While website providers and financial institutions share similar reliability objectives as business goals, financial institutions are held to additional regulatory compliance requirements which mandate the segregation of responsibility—minimizing and eliminating as much operational and financial risk as possible. 

Financial institutions must also comply with regulations that require sufficient controls to isolate functions and ensure that no single function has end-to-end responsibility of a single process which could compromise financial transactions or cause data loss. So, in a regulatory irony - if you build it, you can’t support it.

A new concept: Service Reliability Engineering (SvRE)

“Service Reliability Engineering” (SvRE) can help bridge this necessary gap between functional development and post-deployment support, incorporating financial service regulatory requirements to separate responsibilities from the start. 

As part of DevOps methodology, financial institutions have already implemented controls separating development and operational support as part of continuous delivery pipelines. These pipelines have built-in security, compliance, and segregation of responsibilities. Controls limit production access for developers and access to source code for operations teams. 

Within SvRE, the application (the functional part of the service) needs to be separated from the platform (the set of technologies that the application is dependent on to run) in order to isolate the dual responsibilities of building and supporting services. This becomes more complicated in financial institutions, which typically have four organizations involved in the application delivery process, introducing logistical complexity, namely: 

  • Application Development. 

  • Application Support. 

  • Application Deployment and Release. 

  • System Support. 

Each of these teams has a distinct role. Alas, with manual handovers and complex ticketing systems used in the delivery and maintenance of applications, it becomes hard to identify specific owners associated with the reliability of a particular service. 

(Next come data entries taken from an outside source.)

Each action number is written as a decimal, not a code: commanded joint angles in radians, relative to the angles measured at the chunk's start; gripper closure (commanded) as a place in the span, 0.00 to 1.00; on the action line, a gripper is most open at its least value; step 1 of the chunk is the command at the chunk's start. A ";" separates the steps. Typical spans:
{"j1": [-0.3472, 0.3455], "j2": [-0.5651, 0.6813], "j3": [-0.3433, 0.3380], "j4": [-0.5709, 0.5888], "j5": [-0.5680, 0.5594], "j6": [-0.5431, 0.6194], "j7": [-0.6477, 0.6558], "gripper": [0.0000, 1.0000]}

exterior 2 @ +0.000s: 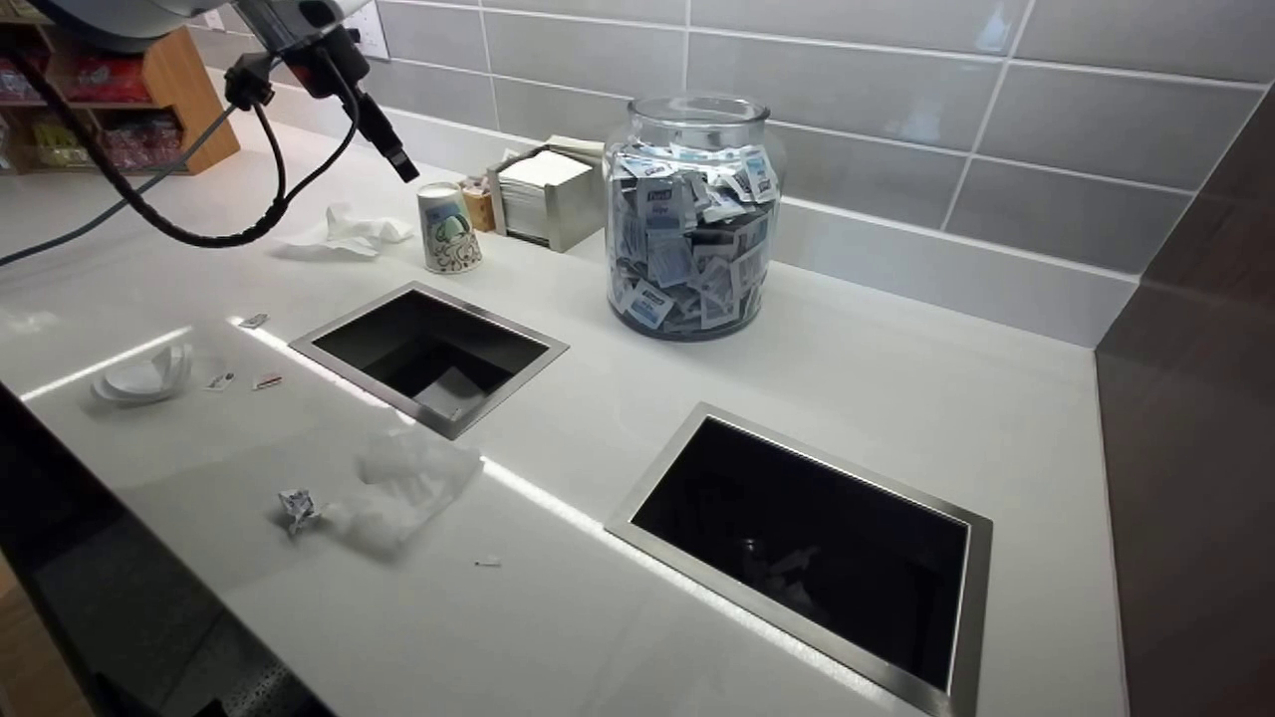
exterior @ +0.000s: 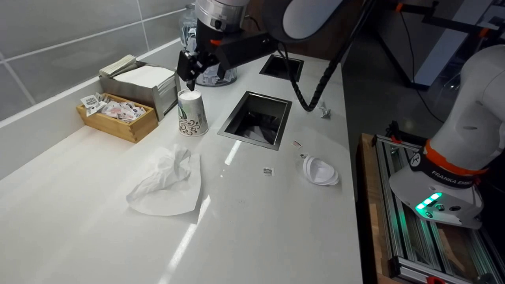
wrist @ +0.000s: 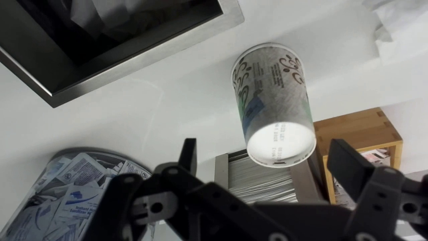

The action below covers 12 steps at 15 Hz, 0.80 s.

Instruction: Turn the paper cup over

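Note:
The paper cup (exterior: 192,116) stands bottom-up on the white counter, narrow closed base on top and wide rim down. It stands the same way in an exterior view (exterior 2: 448,234). In the wrist view the cup (wrist: 275,90) shows its printed side and its white base facing the camera. My gripper (wrist: 263,147) is open and empty, its fingers spread wider than the base. In both exterior views the gripper (exterior: 206,79) (exterior 2: 398,159) is just above the cup's base, with the cup not held. Whether a finger touches it cannot be told.
A napkin holder (exterior: 159,92) and a wooden packet box (exterior: 136,128) stand close beside the cup. A large glass jar (exterior 2: 697,219) stands behind. A bin opening (exterior 2: 553,349) lies near. Crumpled tissue (exterior: 169,185) and paper scraps (exterior: 321,171) lie on the counter.

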 commanded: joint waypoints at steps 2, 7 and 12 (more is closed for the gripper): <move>-0.013 0.047 -0.013 0.058 0.206 -0.004 -0.126 0.00; -0.009 0.100 -0.034 0.109 0.287 -0.028 -0.156 0.00; 0.004 0.156 -0.044 0.159 0.310 -0.041 -0.169 0.00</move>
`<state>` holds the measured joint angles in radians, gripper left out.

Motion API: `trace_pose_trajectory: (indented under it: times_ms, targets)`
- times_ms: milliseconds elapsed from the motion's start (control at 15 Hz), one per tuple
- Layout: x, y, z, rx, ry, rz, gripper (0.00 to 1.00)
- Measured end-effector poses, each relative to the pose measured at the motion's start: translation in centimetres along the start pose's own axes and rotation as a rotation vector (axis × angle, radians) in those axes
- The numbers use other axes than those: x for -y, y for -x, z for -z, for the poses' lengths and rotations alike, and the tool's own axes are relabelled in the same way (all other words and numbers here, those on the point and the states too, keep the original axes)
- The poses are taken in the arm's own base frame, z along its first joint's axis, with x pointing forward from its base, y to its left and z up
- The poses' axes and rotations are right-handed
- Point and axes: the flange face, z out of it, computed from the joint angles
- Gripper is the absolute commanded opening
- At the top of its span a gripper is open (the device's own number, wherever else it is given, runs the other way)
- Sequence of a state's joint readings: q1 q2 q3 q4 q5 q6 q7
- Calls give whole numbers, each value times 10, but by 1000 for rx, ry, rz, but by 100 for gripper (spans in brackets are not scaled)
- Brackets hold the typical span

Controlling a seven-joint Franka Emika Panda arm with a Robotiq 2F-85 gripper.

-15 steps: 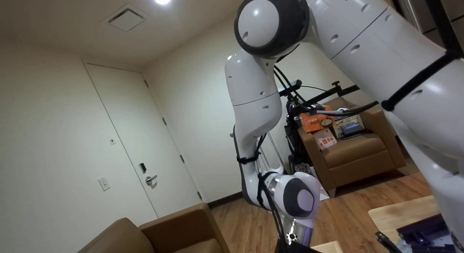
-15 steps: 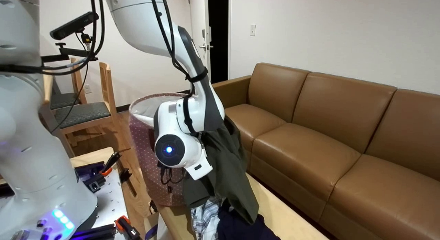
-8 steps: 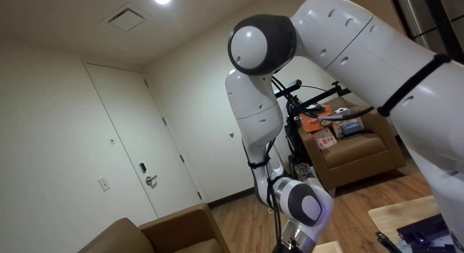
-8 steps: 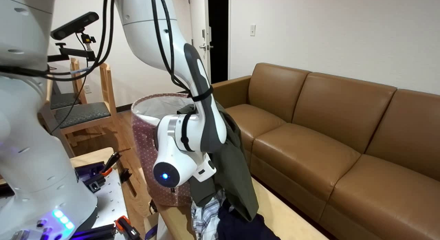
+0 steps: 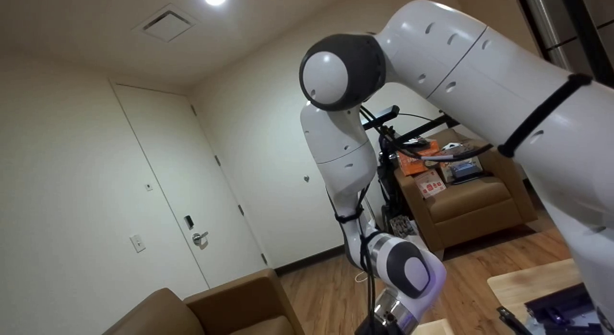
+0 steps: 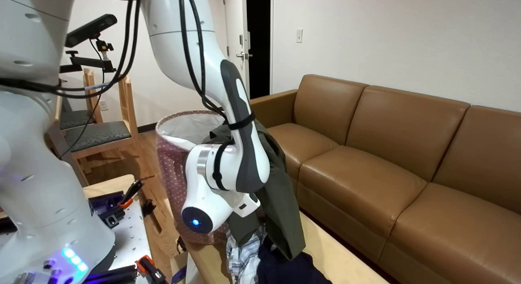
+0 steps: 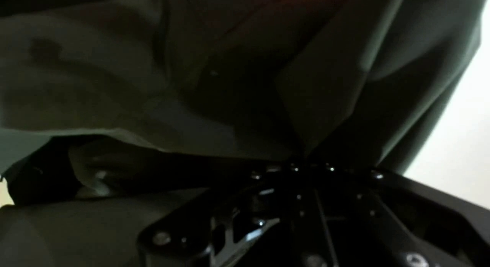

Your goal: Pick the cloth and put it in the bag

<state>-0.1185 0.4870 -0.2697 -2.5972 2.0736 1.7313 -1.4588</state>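
Carry step, I guessed — jaws closed on a pinch of green cloth (image 6: 283, 210), much of it draped outside the bag (image 6: 173, 166) beside them. Next they probably had to haul the loose part up and in, then let go. Only the wrist view showed that pinch — in an exterior view the arm (image 6: 248, 154) hid it.

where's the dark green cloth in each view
In an exterior view: dark green cloth, lower middle, partly behind the robot arm.
In an exterior view with an armchair: not visible.
Wrist view: fills most of it.
Shared landmark: the robot arm, in both exterior views.
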Motion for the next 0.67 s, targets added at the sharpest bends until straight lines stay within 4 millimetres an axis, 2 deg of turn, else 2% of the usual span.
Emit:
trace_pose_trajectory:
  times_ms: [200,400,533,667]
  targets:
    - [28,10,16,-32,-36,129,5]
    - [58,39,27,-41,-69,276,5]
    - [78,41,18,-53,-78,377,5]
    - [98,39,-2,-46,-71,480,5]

Often, the System Support team assumes final responsibility for reliability, doing so without native understanding of the application nor how it interacts with the underlying platform.

In smaller organizations, where a whole system is designed to support only a few functions (or applications), it can be easier to develop deep knowledge in both the applications and underlying systems—mitigating some of the complexities. However, in large financial institutions and those with intricate systems and dependencies, it is no small feat for any one group to possess the expert knowledge of the platform, underlying infrastructure, and the application—all of which is required to separate the division of responsibilities needed for SvRE due diligence and compliance.

A possible SvRE solution

An approach to achieve the twin goals of support and regulatory compliance might be to establish Application Recovery Engineers (ARE) and Platform Recovery Engineers (PRE) practices. 

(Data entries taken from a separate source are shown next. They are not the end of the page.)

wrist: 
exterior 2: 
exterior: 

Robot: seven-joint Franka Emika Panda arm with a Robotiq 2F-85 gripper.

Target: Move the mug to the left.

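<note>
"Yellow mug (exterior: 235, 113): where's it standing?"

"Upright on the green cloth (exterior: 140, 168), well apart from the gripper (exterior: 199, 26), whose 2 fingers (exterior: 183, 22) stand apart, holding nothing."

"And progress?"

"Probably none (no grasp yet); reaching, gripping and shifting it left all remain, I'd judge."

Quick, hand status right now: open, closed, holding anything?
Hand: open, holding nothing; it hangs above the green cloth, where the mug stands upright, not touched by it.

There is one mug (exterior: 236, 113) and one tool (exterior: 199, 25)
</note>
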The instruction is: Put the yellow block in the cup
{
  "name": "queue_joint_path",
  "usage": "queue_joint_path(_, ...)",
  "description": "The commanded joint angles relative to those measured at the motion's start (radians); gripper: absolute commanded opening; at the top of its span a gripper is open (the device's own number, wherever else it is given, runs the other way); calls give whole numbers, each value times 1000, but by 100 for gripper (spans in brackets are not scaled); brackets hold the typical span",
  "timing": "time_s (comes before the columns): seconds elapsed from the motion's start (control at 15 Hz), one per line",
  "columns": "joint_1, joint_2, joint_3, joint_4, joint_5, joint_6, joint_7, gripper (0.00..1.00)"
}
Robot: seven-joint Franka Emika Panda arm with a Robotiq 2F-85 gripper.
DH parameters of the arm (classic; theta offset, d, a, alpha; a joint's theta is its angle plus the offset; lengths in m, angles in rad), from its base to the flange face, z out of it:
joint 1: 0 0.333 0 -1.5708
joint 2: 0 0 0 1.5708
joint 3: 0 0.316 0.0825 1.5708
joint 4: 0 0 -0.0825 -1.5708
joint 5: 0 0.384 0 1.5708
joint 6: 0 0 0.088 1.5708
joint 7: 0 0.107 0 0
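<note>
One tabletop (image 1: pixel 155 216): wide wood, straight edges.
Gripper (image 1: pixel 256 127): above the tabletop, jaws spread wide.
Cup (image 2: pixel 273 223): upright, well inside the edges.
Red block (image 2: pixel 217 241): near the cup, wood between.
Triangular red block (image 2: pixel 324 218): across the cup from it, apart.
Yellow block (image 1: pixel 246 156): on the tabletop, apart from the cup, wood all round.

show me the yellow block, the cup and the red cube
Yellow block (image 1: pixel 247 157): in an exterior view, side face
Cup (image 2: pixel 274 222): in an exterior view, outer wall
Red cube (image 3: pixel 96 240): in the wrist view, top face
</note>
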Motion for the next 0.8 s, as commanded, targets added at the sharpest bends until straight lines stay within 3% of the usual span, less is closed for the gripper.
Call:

Developing strong expertise in application recovery and platform availability mimics the industry definition of SRE organizational responsibilities, with each role having respective assignments for application reliability and platform reliability. By adopting service level objectives (SLO) and error budgets1 as common measures governing service reliability, AREs and PREs can work together to achieve organizational metrics that balance market agility and reliability and establish a framework for measuring and tolerating allowable risk. 

While promoting continuous feedback processes across teams (metrics, weekly feedback sessions, joint problem solving, testing, common automation frameworks, etc.), would help mitigate the risk associated with diverging from their essential function—securing the reliability of application services. 

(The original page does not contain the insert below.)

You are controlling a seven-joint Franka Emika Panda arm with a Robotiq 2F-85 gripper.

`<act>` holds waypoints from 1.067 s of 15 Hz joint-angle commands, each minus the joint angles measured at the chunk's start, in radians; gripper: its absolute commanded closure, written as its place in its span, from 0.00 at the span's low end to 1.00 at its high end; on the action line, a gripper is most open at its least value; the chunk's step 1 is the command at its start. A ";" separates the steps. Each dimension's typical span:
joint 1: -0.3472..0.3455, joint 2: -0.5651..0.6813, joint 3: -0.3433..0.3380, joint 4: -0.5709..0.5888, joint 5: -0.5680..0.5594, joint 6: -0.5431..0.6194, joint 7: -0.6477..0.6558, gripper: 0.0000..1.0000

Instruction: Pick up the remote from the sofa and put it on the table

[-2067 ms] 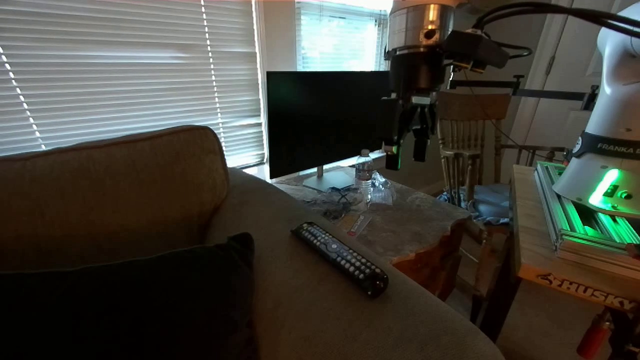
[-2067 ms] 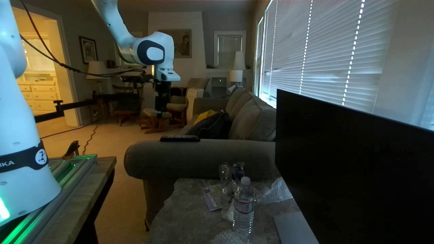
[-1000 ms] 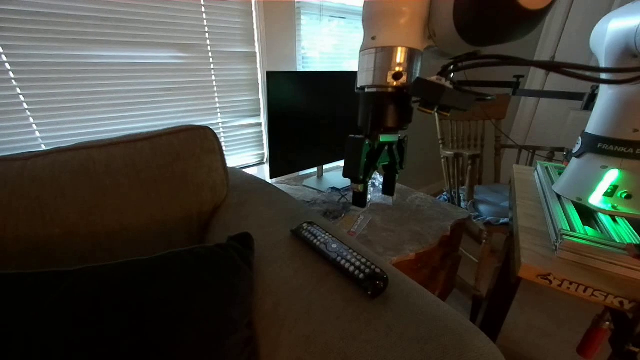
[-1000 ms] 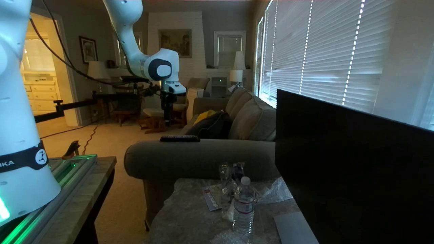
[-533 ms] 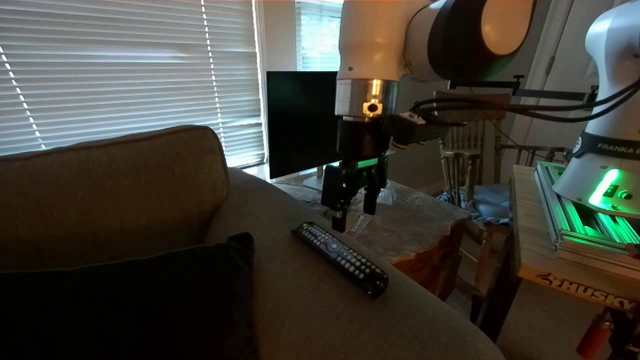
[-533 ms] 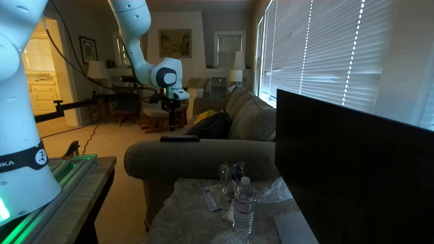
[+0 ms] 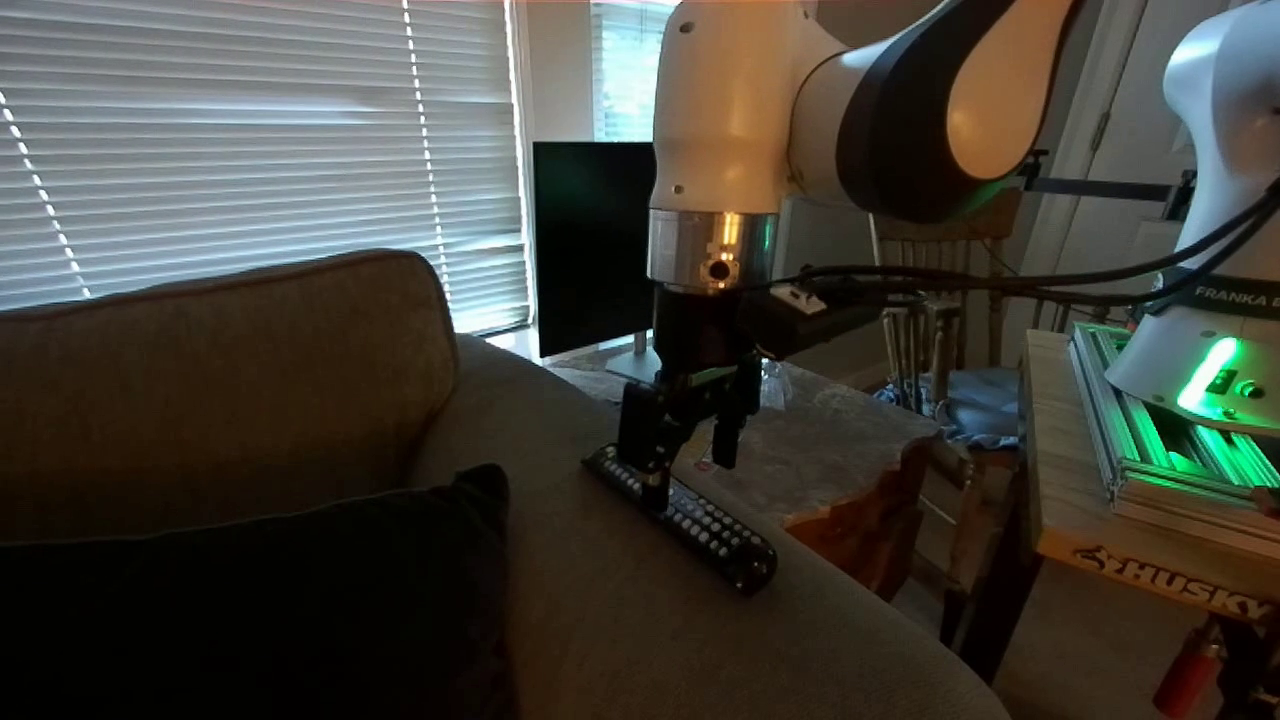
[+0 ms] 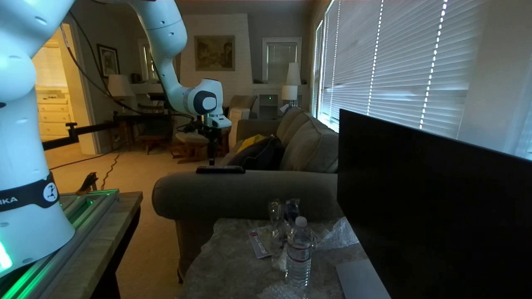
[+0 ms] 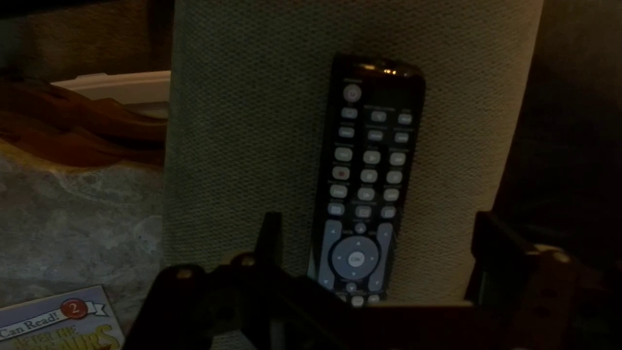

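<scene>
The black remote control (image 9: 371, 160) lies buttons up on the rolled arm (image 7: 610, 610) of the beige sofa (image 7: 230, 390), slanting through the centre of the frame in an exterior view. Over it the Robotiq gripper (image 7: 690, 478) points downward, its fingers spread wide. In the wrist view the remote control sits in the gap between them — sofa fabric showing on either side, the finger at frame left the nearer one — and its lower end is hidden by the gripper. Whether a fingertip touches it, I cannot tell.

A dark cushion (image 7: 260, 610) fills the lower left of that exterior view. The mottled grey table (image 8: 232, 265) spans bottom centre in an exterior view, just beside the sofa arm, bearing a water bottle (image 8: 298, 253), crumpled clear plastic (image 8: 338, 234) and, at right, a flat-screen monitor (image 8: 428, 199). A book (image 9: 63, 321) marked "Can Read!" shows lower left in the wrist view.
</scene>
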 commanded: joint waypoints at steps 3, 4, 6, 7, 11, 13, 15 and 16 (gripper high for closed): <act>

As a best practice, the SvRE should be limited to a small set of critical applications, specifically those visible to customers. 

A SvRE platform model - putting it all together

Teams are best supported by technology that enforces the separation of responsibilities. 

As illustrated in the figure, a platform that provides a reliable way to address ARE and PRE concerns ensures their commitments to organizational mandates are presented. This platform illustrates the isolated capabilities in the application space (where specific projects reside, along with their configurations) from the application nodes (where containers run), from the control plane of the platform. 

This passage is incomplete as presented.